Concentration of Suppliers

We do not own or operate a semiconductor fabrication facility and do not have the resources to manufacture our products 
internally. We rely on a limited number of foundries and assembly and test vendors to produce all of our wafers and for 
completion of finished products. We do not have any long-term agreements with any of these suppliers. In light of these 
dependencies, it is reasonably possible that failure to perform by one of these suppliers could have a severe impact on our 
results of operations. Additionally, the concentration of these vendors within Taiwan, and the People’s Republic of China 
increases our risk of supply disruption due to natural disasters, economic instability, political unrest or other regional 
disturbances. 

Risk of Technological Change

The markets in which we compete, or seek to compete, are subject to rapid technological change, frequent new product 
introductions, changing customer requirements for new products and features, and evolving industry standards. The 
introduction of new technologies and the emergence of new industry standards could render our products less desirable or 
obsolete, which could harm our business.

Concentrations of Credit Risk

Financial instruments that potentially subject us to concentrations of credit risk consist of cash equivalents and accounts 
receivable. We limit our exposure to credit risk associated with cash equivalent balances by holding our funds in high quality, 
highly liquid money market accounts. We limit our exposure to credit risk associated with accounts receivable by carefully 
evaluating creditworthiness before offering terms to customers.

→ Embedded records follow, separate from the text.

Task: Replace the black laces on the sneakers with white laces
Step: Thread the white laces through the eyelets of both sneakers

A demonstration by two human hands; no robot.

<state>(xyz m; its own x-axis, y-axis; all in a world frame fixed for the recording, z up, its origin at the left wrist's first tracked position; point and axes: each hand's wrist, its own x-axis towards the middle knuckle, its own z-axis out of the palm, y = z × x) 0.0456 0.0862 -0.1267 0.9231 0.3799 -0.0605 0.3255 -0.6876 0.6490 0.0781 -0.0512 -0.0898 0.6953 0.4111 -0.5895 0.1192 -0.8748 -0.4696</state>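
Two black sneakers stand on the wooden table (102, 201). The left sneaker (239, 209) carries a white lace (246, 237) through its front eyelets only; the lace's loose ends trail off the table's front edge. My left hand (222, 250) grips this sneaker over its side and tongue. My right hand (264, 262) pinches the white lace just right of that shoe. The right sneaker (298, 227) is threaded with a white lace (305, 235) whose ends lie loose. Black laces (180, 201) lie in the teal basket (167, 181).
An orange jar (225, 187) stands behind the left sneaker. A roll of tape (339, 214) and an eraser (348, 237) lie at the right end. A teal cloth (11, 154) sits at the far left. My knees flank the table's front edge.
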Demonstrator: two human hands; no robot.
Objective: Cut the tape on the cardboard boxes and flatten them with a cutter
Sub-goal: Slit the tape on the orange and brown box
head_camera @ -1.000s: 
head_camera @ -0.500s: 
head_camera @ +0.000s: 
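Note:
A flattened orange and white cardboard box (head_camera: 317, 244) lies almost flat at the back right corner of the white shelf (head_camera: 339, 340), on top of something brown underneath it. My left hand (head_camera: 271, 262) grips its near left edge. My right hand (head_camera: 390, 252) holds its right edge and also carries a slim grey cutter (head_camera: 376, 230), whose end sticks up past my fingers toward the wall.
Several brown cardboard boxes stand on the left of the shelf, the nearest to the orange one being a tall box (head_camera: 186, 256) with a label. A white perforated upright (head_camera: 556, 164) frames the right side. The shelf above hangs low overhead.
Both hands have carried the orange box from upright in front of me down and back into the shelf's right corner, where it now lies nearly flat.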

Recent Accounting Pronouncements

In January 2017, the FASB issued Accounting Standards Update No. 2017-01, Business Combinations (Topic 805): Clarifying 
the Definition of a Business ("ASU 2017-01"). ASU 2017-01 clarifies the definition of a business and provides further guidance 
for evaluating whether a transaction will be accounted for as an acquisition of an asset or a business. ASU 2017-01 will become 
effective for us on January 1, 2018, with early adoption permitted. We do not expect the adoption of this update to have a 
material impact on our financial position, results of operations, or cash flows.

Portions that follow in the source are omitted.